極艶恋~若頭は一途な愛を貫く~
その時に、ゲームセンターの営業時間は十時からだと言っていたので、開店までにはまだ三十分以上も時間がある。

おそらくは、開店準備をしていた従業員に対して、早く開けろと無理を言っているのか、それともなんらかの不満があって、拳を振り上げながらクレームをつけているのかもしれない。


それにしても、なぜ助けを求める相手が極道なのだろうと、実乃里は不思議がる。

自分なら警察に連絡するのにと思い、黙って話を聞いていた。


「本部長、俺らが行って片づけてきますので心配いりません」


事情を話し終えた小太りの若いヤクザは、高級腕時計の男にそう言った。

本部長という役職が、組織の中でどの程度の地位があり、どんな役割を担っているのかはわからないが、指示役であるのは間違いないだろう。

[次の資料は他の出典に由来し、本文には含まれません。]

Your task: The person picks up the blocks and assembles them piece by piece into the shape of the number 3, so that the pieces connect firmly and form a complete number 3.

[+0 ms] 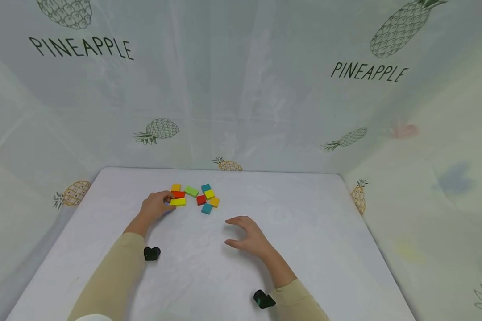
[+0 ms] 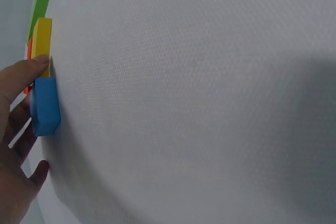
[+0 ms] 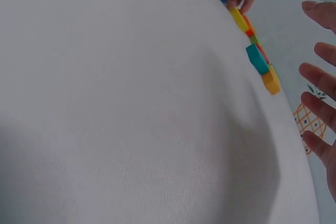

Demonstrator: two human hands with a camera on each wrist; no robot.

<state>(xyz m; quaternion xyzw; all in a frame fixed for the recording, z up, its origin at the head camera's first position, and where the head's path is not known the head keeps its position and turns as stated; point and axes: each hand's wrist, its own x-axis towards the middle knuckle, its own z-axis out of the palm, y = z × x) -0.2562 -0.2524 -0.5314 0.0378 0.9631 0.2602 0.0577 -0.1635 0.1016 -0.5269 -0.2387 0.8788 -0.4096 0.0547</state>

偉そうに足を組み替えた本部長は、鷲鼻で狐目をしている。

その目をさらに細めると、ドスの利いた声を低く響かせた。


「また半グレのガキどもか。この前の、飲み屋で暴れた一味と同じだったら、半殺しにしてやれ。うちの島で、舐め腐った真似は許さねぇ」


“半殺し”という言葉が、比喩でもただの脅しでもないように聞こえて、実乃里は青ざめる。

小太りの男とは別の下っ端が、テレビボードの引き出しから何かを取り出している。

実乃里のいる位置からはチラリとしか見えなかったが、懐にしまわれた黒光りするものは、もしや拳銃ではあるまいか。